After Mark grew composed again, he asked Jenny a great many questions touching her knowledge of his mother; and listened with deep interest and emotion to many little incidents of Jenny's intercourse with her, which were related with all the artlessness and force of truth. In the midst of this singular interview, Mrs. Lee came in and surprised the young couple, who, forgetting all reserve, were conversing with an interest in their manner, the ground of which she might well misunderstand. Jenny started and looked confused, but, quickly recovering herself, introduced Mark as the grandson of Mr. Lofton.

The old lady did not respond to this with the cordiality that either of the young folks had expected. No, not by any means. A flush of angry suspicion came into her face, and she said to Jenny as she handed her the bonnet she hurriedly removed--

"Here--take this into the other room and put it away."

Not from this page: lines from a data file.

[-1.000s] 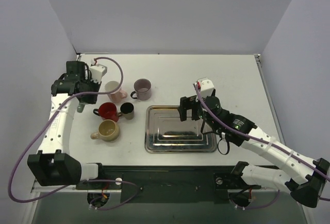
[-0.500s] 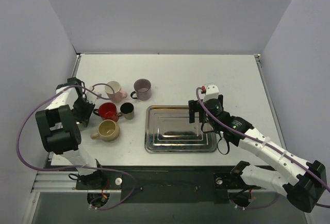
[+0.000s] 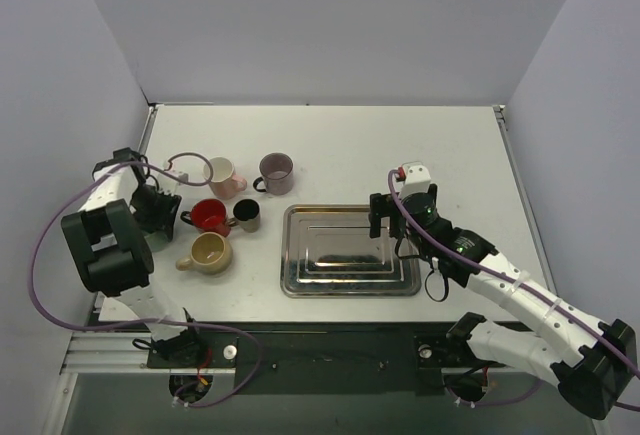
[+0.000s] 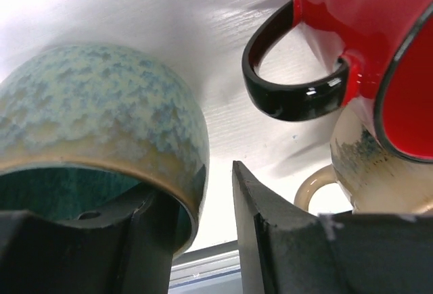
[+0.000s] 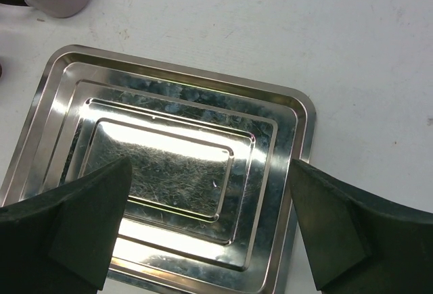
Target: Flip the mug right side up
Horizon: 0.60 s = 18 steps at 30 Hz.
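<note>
Left gripper [image 4: 197,189] has dropped from the back mugs to the bench's [image 3: 340,140] left edge. Its jaws have eased apart: 1 finger inside the mug [image 4: 101,111], 1 outside, with a gap showing. The glaze is speckled blue-tan, teal inside. The mouth faces the gripper, long axis roughly along the fingers.

Your left arm is now folded down from the far left corner, so the left gripper [image 3: 157,217] sits low beside the red mug [image 3: 211,217]. Its jaws are loosening off the rim of the blue-speckled mug [image 4: 101,105]. Your right gripper [image 3: 386,217] is a little further right over the tray [image 3: 300,287].
</note>
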Motion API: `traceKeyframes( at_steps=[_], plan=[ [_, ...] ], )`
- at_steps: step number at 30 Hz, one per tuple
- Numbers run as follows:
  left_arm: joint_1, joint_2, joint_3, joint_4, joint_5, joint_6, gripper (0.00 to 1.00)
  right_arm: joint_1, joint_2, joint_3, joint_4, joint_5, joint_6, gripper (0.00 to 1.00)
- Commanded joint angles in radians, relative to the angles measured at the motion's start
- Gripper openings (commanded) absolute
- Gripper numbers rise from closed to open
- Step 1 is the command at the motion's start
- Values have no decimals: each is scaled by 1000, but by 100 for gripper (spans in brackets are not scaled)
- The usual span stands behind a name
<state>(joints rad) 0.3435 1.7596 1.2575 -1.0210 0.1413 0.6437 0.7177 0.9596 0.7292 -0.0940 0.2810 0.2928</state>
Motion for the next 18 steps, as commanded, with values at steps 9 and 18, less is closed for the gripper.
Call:
traceKeyframes(
  at_steps=[9,18],
  plan=[
    [-105,-458,-2,177,135,-163,51,-57,-39,-111,59,167,-23,94],
    [-285,-885,-542,798,147,-422,81,-159,-134,-301,252,273,-84,95]
  ],
)
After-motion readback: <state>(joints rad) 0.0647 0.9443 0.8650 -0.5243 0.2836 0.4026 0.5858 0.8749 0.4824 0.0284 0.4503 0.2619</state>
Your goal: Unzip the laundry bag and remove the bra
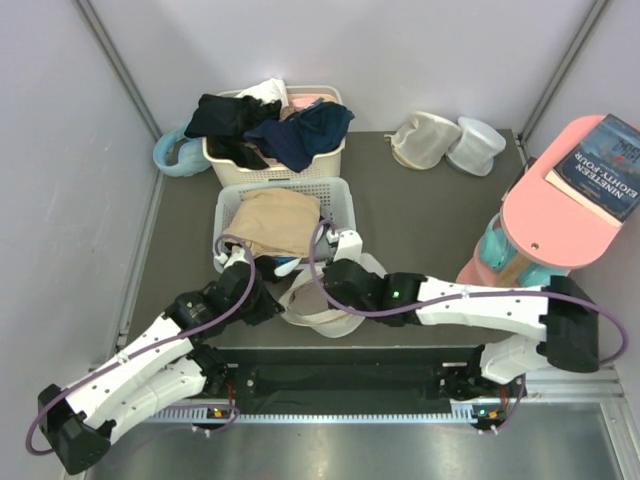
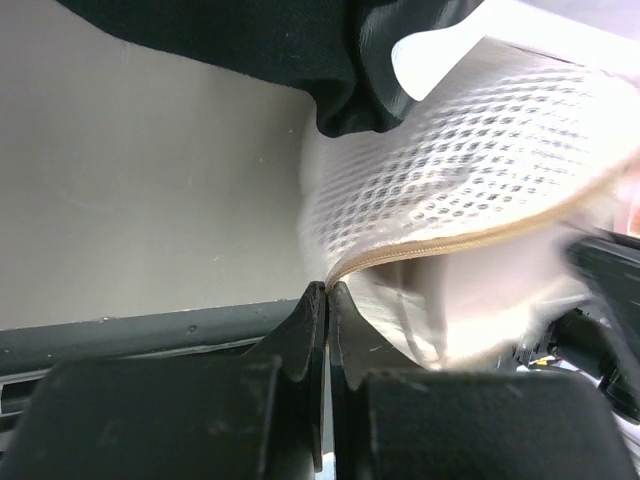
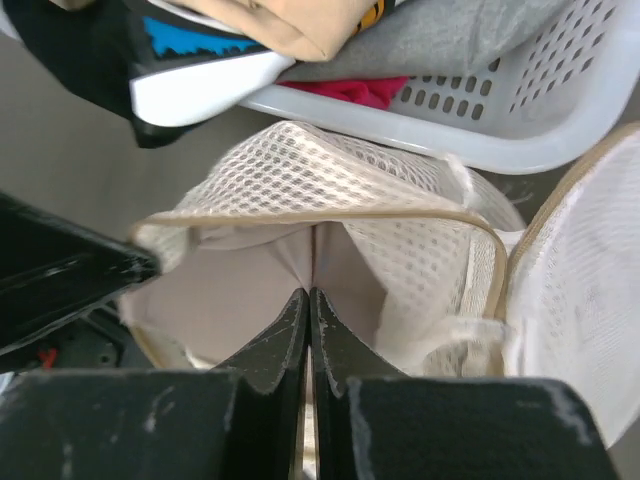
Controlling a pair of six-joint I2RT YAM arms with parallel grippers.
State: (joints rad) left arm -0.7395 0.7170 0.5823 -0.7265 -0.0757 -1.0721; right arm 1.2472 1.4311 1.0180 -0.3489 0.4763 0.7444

The moment Jenny retired, Mrs. Lee turned to Mark, and after looking at him somewhat sternly for a moment, surprised him with this speech--

"If I ever find you here again, young man, I'll complain to your grandfather."

"Will you, indeed!" returned Mark, elevating his person, and looking at the old lady with flashing eyes. "And pray, what will you say to the old gentleman?"

"Fine doings, indeed, for the likes o' you to come creeping into a decent woman's house when she is away!" resumed Mrs. Lee. "Jenny's not the kind you're looking after, let me tell you. What would your poor dear mother, who is in heaven, God bless her! think, if she knew of this?"

The respectful and even affectionate reference to his mother, softened the feelings of Mark, who was growing very angry.

"Good morning, old lady," said he, as he turned away; "you don't know what you're talking about!" and springing from the door, he hurried off with rapid steps. On reaching a wood that lay at some distance off, Mark sought a retired spot, near where a quiet stream went stealing noiselessly along amid its alder and willow-fringed banks, and sitting down upon a grassy spot, gave himself up to meditation. Little inclined was he now for sport. The birds sung in the trees above him, fluttered from branch to branch, and even dipped their wings in the calm waters of the stream, but he heeded them not. He had other thoughts. Greatly had old Mrs. Lee, in the blindness of her suddenly aroused fears, wronged the young man. If the sphere of innocence that was around the beautiful girl had not been all powerful to subdue evil thoughts and passions in his breast, the reference to his mother would have been effectual to that end.

For half an hour had Mark remained seated alone, busy, with thoughts and feelings of a less wandering and adventurous character than usually occupied his mind, when, to his surprise, he saw Jenny Lawson advancing along a path that led through a portion of the woods, with a basket on her arm. She did not observe him until she had approached within some fifteen or twenty paces; when he arose to his feet, and she, seeing him, stopped suddenly, and looked pale and alarmed.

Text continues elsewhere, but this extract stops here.